The nineteenth and twentieth centuries witnessed the rise and fall of several political institutions (monarchy, communism, fascism etc.) with a major surge in the acceptance and establishment of democratic forms of governance. Samuel Huntington, in his 1991 book ‘The Third Wave’ attempts to explain the ‘waves’ of democratisation. He identifies three waves of democracy and two ‘reverse waves’; the first ‘long’ wave began in the 1820s (with the widening of the suffrage) followed by a reverse wave (due to Mussolini’s rise), the second wave in the 1920s (triumph of the Allied Forces in World War II) followed by another reverse wave and the third wave in 1974 (began with the Carnation Revolution in Portugal)3. However, at the time of publication, the observed signs of the commencement of a third ‘reverse’ wave. In the last decade, many observers such as V-dem, Freedom House, Civicus, The Economist and IDEA have suggested a decline in democracy. The third wave of autocratization has accelerated considerably as the level of democracy enjoyed by the average global citizen in 2020 is down to levels last found around 19904.

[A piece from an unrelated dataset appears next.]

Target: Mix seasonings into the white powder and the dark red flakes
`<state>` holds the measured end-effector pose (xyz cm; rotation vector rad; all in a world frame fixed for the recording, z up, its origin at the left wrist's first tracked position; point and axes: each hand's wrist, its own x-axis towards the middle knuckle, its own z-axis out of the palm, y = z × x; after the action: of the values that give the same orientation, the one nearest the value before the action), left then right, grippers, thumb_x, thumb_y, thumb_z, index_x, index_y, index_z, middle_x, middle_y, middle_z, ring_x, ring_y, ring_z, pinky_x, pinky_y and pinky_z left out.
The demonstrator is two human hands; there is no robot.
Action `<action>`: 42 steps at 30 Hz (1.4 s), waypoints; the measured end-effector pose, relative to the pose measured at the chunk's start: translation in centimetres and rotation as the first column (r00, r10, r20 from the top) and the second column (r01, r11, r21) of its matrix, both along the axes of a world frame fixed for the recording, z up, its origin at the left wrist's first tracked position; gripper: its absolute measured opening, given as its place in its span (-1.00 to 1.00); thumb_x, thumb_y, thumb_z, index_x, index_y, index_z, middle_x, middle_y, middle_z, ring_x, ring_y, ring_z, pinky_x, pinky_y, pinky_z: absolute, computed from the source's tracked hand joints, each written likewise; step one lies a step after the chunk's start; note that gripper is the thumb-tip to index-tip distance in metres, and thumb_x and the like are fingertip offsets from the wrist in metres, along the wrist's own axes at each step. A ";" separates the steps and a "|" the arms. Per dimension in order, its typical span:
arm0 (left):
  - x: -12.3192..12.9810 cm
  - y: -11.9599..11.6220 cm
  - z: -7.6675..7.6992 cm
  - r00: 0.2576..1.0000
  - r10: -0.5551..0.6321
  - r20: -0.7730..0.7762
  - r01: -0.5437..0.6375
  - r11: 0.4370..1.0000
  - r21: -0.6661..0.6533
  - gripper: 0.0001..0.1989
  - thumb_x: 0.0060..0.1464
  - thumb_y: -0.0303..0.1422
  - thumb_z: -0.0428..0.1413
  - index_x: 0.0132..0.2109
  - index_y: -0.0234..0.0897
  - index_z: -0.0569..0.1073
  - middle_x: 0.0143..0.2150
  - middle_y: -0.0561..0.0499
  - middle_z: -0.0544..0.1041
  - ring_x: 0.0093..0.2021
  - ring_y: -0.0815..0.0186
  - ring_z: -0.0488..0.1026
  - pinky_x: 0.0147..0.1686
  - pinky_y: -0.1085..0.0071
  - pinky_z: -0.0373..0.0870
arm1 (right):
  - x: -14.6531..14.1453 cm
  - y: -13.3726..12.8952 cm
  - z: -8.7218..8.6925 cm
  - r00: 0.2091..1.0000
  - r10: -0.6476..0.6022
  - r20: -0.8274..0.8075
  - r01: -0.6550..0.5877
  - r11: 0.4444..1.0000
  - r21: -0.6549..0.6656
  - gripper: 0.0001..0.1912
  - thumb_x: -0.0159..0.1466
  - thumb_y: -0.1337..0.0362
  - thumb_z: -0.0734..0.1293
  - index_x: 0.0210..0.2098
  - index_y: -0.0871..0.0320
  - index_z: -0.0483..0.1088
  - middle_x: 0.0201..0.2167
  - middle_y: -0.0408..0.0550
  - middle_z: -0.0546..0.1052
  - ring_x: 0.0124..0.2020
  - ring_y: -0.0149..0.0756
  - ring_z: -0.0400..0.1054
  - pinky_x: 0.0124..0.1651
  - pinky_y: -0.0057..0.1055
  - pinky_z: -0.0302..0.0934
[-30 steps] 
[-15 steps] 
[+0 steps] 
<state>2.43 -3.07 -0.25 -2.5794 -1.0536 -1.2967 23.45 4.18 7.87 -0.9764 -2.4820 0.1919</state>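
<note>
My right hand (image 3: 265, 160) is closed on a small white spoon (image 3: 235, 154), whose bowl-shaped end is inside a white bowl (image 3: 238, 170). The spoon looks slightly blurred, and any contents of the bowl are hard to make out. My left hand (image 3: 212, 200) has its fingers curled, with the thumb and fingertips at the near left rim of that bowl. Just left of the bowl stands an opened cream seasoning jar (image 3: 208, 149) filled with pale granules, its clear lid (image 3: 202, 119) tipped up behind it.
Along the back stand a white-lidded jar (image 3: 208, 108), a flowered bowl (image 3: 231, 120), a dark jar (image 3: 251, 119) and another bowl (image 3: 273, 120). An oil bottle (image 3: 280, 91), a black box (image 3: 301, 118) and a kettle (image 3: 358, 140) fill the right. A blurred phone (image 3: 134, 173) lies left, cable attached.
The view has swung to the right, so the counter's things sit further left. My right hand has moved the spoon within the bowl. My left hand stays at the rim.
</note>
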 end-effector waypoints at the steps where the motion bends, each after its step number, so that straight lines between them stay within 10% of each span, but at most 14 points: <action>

Different political orders brought with them a unique planning style and spatial configuration. Space is a crucial political issue, Henri Lefebvre argued, as it is the ultimate locus and medium of struggle: “There is a politics of space because space is political”5. The urban reflects the will of the sovereign. V-dem in its 2021 report claims that India, the world’s largest democracy, has turned into an ‘electoral autocracy’6. India’s decline over the last ten years has been described as “one of the most dramatic shifts among all countries in the world”7. The paper explores democracy in crisis and the unfolding of the political spectacle through an analysis of the alterations and reconfiguration of the Indian Capital.
The Making of New Delhi
India awoke to life and freedom at the stroke of the midnight hour on 14th August 1947. The country liberated from the British Empire and declared herself as a sovereign, secular, democratic republic. The largest democratic state in the world chose Delhi as her capital. Owing to its central location on the Indian subcontinent, it has been the seat of power since the twelfth century. The city as we know it now constitutes seven cities: “It can be argued that what all the past seven cities of Delhis shared in common was the ‘aura’ of being a capital city and for centuries this characteristic persisted”9. The last of these, Lutyens Delhi, designed to be the capital of the British Empire was essentially an expression of power and means to assert their dominance. Inspired by the likes of Washington and Paris, Lutyens and Baker designed the city on the Garden city concept. In his ideological aspiration for the new capital, Baker wrote to Lutyens, “It must not be Indian nor English, nor Roman, but it must be Imperial”10. Axiality, symmetry and size were the primary characteristics through which the British Crown represented its imperial claim, its sense of justice, and superiority. Architecture and urbanism became spatial dimensions of exercises of power11.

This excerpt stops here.